Task to carry out
This exercise calls for every line of the data below with the string "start" in it.

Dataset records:
+--
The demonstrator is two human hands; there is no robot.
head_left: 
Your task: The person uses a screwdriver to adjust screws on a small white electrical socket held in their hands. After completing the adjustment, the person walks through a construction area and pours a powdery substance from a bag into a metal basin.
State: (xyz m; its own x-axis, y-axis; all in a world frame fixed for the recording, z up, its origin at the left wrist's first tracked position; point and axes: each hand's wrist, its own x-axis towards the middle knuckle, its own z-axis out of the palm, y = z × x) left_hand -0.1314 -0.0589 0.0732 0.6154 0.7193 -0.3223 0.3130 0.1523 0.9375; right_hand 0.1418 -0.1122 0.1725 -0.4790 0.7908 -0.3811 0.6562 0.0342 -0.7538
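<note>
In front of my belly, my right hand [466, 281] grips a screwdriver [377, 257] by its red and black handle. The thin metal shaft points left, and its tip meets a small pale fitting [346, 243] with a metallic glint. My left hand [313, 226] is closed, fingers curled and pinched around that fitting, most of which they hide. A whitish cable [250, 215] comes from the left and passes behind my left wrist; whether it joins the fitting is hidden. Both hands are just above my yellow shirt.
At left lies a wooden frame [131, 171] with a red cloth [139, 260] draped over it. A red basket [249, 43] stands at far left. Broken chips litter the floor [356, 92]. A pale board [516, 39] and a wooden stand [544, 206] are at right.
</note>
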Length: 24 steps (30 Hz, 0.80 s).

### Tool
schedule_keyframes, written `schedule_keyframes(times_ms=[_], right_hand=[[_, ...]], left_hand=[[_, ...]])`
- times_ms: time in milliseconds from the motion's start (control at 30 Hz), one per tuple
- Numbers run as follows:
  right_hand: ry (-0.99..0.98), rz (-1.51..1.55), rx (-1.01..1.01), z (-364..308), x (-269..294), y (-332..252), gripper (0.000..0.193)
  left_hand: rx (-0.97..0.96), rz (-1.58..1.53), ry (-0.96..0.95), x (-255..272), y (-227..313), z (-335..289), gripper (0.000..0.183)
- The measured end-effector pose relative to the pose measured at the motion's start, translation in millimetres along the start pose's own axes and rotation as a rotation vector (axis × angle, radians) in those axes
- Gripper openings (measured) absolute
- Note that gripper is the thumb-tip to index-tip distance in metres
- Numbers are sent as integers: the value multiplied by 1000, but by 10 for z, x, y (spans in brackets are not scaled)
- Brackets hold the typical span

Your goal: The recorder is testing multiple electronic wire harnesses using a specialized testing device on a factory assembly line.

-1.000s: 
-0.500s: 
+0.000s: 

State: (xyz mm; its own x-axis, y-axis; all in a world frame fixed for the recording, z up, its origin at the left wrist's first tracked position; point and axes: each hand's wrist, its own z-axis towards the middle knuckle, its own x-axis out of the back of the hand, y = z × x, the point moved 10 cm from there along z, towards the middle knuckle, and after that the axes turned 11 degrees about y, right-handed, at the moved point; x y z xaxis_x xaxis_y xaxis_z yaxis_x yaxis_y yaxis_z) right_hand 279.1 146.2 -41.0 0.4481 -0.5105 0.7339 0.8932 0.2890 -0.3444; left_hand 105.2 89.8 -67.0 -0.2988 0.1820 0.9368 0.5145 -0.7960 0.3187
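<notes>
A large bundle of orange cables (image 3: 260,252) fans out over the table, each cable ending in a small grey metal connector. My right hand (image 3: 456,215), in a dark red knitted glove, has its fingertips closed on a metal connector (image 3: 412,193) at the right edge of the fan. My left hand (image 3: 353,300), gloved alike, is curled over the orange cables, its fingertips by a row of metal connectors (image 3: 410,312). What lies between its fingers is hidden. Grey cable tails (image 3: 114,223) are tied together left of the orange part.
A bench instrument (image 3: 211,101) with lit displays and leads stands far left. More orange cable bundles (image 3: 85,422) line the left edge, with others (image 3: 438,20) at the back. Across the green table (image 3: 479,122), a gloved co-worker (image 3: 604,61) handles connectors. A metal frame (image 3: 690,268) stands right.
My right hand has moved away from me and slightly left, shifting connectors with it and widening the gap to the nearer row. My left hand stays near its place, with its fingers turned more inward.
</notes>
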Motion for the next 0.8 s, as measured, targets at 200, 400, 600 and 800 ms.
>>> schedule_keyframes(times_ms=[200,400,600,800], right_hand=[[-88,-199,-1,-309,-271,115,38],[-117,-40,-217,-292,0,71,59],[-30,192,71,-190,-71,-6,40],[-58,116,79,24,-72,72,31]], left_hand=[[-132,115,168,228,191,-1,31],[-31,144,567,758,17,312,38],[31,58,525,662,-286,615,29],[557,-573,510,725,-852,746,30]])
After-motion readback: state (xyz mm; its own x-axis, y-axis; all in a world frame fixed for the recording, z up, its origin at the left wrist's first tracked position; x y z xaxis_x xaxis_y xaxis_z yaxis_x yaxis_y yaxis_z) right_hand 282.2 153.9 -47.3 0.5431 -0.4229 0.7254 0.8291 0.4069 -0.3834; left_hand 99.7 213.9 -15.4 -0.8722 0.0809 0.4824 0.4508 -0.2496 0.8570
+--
Response for this exercise
- times_ms: time in milliseconds from the motion's start (control at 30 Hz), one per tuple
- The measured end-effector pose relative to the pose measured at the motion's start, translation in millimetres along the start pose's own axes and rotation as a rotation vector (axis × angle, radians) in those axes

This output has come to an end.